» Exercise details
Quote all of the data exactly as given. Skip every picture it contains.

:::::

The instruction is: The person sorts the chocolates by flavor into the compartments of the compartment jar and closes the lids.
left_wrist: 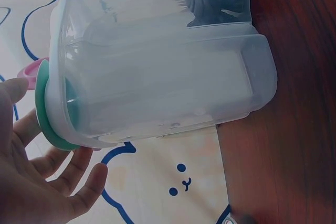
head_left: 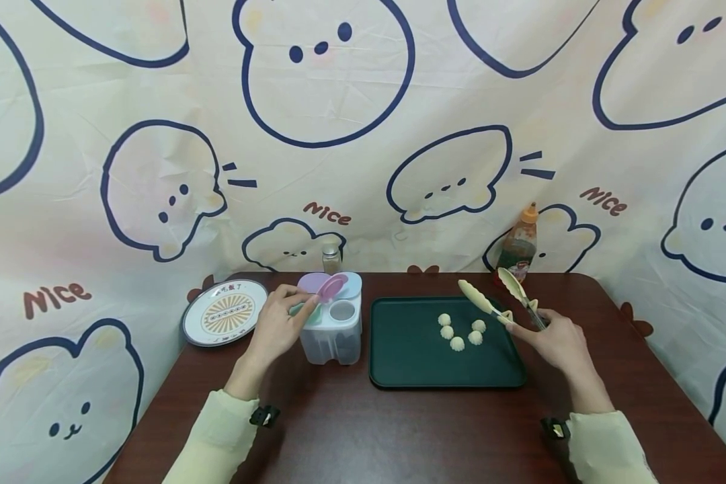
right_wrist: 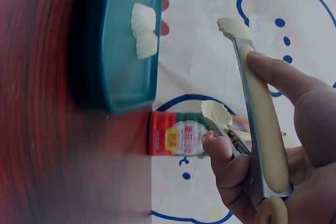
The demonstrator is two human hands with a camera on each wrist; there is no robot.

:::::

» Written answer
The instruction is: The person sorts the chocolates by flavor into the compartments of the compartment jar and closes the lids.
left_wrist: 
head_left: 
right_wrist: 
The demonstrator is two human hands with a camera on each wrist; there is no robot.

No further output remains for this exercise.